▶ [Your instructions]
Only one stretch of the records below is wanted: the lines from the one holding "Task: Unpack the" through the one holding "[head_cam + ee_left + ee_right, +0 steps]". Return it exactly, both ends included.

▶ [Study material]
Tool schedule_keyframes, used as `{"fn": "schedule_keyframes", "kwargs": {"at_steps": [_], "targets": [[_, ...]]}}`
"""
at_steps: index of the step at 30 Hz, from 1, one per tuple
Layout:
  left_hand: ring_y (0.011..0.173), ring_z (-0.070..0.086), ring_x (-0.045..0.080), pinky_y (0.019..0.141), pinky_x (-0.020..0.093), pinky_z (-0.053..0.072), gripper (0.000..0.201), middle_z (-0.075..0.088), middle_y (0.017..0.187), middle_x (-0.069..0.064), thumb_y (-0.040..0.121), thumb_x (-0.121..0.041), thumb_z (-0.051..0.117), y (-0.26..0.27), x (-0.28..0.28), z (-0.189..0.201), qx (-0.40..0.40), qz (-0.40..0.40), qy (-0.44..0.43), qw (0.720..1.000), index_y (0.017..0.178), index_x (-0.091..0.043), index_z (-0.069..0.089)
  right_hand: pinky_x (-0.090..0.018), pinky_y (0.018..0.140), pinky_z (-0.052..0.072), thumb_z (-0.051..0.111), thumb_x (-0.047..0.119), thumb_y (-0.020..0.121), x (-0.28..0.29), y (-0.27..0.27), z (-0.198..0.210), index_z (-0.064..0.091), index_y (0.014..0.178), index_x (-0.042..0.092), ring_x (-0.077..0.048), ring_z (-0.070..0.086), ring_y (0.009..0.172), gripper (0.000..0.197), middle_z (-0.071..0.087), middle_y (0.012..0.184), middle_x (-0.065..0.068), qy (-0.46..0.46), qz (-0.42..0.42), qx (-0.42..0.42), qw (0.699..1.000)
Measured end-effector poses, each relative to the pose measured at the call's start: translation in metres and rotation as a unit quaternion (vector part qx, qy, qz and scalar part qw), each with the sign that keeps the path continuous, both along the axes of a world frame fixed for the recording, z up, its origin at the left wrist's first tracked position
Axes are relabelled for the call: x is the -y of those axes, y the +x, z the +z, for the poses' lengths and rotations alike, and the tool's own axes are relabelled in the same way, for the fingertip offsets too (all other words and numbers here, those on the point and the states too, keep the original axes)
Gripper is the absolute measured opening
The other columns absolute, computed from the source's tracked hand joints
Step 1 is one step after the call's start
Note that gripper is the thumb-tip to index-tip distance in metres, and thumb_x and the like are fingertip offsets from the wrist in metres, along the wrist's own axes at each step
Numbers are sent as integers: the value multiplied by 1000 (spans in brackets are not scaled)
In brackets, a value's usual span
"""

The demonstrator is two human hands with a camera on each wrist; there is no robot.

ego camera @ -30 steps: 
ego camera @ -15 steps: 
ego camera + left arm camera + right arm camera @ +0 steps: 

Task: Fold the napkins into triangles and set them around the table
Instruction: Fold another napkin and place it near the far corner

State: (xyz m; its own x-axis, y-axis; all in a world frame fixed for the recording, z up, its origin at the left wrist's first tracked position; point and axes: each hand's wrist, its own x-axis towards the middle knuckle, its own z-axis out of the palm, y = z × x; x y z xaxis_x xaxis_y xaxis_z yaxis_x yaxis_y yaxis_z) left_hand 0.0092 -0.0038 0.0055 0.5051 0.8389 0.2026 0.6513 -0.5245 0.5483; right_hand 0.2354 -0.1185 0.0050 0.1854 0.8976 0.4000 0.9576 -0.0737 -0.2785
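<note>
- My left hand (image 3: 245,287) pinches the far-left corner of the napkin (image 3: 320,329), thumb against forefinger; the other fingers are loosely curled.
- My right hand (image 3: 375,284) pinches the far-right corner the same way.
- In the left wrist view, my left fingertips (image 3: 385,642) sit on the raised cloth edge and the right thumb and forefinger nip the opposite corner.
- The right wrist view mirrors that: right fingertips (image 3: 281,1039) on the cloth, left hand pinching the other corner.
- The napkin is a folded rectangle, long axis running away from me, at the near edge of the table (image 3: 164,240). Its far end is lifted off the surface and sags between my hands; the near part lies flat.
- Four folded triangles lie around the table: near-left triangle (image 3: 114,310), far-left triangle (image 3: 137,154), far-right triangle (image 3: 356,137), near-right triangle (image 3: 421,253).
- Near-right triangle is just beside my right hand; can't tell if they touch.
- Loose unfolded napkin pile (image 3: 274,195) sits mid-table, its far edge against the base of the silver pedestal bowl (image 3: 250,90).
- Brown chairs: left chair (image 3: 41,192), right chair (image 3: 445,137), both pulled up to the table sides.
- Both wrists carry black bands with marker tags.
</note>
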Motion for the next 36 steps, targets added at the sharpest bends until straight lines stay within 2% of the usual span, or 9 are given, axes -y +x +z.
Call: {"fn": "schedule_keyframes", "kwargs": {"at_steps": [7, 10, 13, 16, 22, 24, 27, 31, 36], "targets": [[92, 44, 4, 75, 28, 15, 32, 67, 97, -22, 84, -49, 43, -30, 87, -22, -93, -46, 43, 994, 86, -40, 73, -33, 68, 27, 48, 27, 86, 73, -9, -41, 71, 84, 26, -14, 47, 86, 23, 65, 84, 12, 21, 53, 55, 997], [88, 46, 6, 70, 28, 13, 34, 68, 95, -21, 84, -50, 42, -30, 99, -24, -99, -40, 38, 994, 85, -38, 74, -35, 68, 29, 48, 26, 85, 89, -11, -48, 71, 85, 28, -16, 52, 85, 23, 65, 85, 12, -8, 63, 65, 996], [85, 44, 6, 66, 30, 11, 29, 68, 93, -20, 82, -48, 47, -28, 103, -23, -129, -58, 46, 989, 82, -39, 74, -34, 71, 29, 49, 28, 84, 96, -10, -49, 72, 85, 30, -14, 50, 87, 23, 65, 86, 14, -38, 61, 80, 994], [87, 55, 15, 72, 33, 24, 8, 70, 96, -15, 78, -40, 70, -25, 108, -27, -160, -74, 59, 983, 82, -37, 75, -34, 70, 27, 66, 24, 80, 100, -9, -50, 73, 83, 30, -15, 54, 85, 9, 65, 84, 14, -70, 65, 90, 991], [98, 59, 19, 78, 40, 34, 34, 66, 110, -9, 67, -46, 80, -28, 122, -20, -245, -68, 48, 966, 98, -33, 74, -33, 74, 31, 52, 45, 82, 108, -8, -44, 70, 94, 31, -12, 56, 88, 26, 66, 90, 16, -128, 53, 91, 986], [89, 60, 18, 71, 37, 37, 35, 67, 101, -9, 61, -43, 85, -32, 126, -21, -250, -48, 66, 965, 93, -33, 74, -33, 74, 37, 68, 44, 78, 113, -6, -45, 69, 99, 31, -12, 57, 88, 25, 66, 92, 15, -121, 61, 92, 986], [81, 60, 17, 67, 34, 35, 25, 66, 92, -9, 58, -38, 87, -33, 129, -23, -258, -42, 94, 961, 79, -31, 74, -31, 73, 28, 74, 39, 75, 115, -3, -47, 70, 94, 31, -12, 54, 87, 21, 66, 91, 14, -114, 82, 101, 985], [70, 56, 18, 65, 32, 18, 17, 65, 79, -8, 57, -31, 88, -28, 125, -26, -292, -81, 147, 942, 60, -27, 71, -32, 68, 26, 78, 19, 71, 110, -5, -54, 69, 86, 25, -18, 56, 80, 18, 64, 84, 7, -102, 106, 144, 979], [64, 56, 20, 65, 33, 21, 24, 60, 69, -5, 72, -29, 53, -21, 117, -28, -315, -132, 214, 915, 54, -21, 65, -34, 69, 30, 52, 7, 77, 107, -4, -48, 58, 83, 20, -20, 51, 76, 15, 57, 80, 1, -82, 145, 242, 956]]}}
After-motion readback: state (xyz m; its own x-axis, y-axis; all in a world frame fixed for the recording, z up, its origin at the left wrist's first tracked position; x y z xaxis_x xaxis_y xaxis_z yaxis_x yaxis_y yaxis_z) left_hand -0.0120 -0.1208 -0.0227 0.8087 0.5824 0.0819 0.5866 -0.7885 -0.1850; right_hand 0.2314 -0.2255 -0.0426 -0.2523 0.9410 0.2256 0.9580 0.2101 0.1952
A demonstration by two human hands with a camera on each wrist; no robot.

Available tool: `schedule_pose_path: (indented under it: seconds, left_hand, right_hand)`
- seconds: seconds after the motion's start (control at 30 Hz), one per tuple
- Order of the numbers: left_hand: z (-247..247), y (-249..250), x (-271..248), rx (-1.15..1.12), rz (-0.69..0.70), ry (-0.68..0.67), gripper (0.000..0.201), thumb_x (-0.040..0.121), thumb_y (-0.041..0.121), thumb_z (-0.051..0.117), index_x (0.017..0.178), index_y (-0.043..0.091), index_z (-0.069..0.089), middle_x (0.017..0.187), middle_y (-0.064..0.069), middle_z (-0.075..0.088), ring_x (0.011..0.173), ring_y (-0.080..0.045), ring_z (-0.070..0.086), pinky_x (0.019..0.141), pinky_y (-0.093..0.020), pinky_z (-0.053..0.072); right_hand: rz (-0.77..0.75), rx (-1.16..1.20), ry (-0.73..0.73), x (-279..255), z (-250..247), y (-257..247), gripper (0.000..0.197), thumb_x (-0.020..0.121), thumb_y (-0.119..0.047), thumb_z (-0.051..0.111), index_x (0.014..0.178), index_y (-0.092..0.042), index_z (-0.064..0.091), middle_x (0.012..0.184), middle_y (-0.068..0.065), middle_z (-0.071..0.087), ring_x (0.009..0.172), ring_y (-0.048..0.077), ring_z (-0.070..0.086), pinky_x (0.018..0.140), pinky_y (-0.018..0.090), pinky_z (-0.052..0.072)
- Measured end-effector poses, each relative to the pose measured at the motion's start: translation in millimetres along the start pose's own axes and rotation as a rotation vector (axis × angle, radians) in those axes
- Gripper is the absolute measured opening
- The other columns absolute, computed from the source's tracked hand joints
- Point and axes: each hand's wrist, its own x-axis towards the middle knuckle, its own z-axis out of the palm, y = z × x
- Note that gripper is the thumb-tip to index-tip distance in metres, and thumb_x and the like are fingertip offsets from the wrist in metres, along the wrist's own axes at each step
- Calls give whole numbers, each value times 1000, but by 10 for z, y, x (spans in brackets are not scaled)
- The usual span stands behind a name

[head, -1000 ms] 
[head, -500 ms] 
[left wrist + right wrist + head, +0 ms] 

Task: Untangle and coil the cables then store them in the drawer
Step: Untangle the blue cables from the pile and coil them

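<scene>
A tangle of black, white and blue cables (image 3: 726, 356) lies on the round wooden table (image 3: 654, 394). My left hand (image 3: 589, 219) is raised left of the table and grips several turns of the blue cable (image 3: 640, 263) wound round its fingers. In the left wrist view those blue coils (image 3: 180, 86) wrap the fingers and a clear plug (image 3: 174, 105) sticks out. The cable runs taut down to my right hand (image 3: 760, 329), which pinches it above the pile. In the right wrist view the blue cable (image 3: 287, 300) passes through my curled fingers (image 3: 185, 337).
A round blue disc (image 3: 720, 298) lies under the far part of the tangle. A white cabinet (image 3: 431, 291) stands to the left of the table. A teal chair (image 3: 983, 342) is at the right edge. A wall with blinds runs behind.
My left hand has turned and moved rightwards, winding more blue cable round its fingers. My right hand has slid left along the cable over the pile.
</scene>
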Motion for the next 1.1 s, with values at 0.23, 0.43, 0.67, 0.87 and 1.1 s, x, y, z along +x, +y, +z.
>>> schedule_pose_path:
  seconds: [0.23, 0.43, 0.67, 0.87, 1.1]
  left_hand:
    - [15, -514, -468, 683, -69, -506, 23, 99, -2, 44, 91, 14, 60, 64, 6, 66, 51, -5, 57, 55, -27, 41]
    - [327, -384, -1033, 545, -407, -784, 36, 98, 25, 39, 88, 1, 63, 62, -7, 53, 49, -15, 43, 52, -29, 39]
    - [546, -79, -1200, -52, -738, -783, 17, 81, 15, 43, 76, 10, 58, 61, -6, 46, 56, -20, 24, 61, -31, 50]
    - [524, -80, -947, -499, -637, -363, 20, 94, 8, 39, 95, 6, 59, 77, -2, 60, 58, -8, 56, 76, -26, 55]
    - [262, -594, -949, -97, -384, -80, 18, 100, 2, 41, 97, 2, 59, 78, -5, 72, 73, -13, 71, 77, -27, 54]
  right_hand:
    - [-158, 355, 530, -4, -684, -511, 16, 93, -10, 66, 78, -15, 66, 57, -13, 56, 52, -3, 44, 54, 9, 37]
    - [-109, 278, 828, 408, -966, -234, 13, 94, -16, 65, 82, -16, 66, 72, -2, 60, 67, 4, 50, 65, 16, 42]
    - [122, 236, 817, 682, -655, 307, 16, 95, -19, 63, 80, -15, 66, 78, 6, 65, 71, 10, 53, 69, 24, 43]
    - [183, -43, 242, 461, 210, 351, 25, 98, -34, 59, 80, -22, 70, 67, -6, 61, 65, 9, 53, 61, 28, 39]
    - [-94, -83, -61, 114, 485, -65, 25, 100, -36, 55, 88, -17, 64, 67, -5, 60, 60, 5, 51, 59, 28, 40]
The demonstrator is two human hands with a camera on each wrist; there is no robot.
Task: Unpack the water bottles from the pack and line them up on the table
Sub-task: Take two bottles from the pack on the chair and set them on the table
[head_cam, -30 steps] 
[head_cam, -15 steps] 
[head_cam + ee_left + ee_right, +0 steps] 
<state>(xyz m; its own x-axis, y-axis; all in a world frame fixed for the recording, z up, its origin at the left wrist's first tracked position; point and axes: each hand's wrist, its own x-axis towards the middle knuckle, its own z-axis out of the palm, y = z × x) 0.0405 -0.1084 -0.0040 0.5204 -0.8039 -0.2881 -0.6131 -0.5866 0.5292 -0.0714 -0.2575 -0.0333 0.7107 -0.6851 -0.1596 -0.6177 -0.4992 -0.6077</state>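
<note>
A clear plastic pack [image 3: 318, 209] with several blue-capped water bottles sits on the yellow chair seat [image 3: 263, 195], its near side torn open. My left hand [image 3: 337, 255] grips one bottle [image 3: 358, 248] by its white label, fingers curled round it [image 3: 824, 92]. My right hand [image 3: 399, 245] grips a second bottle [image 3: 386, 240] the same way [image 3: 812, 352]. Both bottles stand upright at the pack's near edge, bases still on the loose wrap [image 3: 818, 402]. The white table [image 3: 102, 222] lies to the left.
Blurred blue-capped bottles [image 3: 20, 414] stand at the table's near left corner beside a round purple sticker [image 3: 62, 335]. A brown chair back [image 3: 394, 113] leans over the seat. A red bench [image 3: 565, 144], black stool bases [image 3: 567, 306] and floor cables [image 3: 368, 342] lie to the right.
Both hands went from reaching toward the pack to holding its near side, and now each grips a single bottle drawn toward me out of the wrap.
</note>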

▶ [Solution]
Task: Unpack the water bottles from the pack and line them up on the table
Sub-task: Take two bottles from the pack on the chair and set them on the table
[head_cam, -30 steps] 
[head_cam, -15 steps] 
[head_cam + ee_left + ee_right, +0 steps] 

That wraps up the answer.